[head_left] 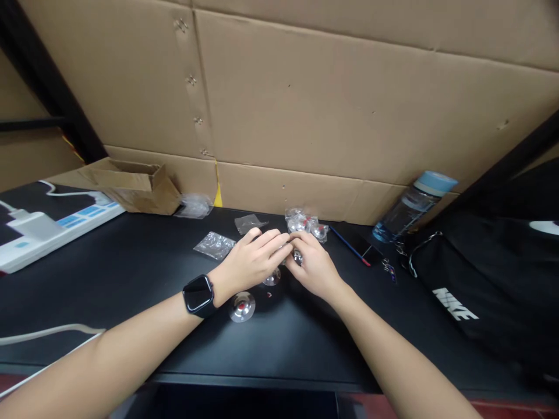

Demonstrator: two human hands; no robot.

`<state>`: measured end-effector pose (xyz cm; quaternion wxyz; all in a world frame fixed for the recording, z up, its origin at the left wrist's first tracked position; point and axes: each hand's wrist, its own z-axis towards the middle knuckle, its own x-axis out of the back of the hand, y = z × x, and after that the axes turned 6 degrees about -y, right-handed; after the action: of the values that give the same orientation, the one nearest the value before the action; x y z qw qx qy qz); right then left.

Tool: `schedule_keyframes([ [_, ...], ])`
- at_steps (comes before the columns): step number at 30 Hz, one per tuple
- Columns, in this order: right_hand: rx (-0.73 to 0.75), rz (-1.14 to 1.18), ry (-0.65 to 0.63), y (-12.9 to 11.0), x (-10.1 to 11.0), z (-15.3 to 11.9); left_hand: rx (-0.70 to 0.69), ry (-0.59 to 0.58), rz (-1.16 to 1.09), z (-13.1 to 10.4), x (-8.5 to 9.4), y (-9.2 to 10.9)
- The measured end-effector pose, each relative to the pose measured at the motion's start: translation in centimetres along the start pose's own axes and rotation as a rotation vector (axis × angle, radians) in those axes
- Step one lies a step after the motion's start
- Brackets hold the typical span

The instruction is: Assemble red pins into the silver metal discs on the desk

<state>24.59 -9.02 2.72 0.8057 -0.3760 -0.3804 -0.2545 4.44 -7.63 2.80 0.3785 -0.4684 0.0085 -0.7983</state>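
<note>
My left hand [257, 259], with a black smartwatch [199, 294] on its wrist, reaches in with its fingers curved together. Its fingertips meet those of my right hand [315, 265], which is closed around a small shiny round piece [297, 256]. What lies between the left fingers is mostly hidden. Below the left palm sits a clear disc with a silvery middle [271, 277], partly covered. Nearer the front lies another clear disc with a red centre [242, 306], beside a tiny reddish bit [269, 295]. Behind the hands are similar discs in clear wrapping [299, 222].
Empty plastic bags [215, 245] lie left on the black tabletop [279, 349]. A brown cardboard box [140, 186] and white power strip [87, 224] stand far left. On the right are a blue pen [349, 244], a phone, a keychain [388, 267], a bottle [408, 206] and a black bag [480, 279].
</note>
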Motion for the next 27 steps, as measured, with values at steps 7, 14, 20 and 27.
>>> schedule_keyframes([
  [7,-0.01,0.045,0.033,0.3,0.1,0.0,0.041,-0.003,-0.015,0.2,-0.2,0.2],
  [14,0.04,0.126,0.024,-0.1,-0.1,0.1,0.068,-0.005,-0.053,0.0,-0.4,-0.3],
  [20,0.06,0.168,0.061,-0.5,0.3,0.1,0.074,-0.013,-0.091,0.1,-0.7,-0.2],
  [27,0.083,0.246,0.054,-0.8,0.5,0.3,0.134,0.062,-0.124,-0.1,-0.7,-0.3],
])
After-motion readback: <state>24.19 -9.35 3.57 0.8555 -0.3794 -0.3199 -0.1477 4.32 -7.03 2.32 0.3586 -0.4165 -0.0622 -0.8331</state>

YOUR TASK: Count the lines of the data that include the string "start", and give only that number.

ANSWER BOX: 2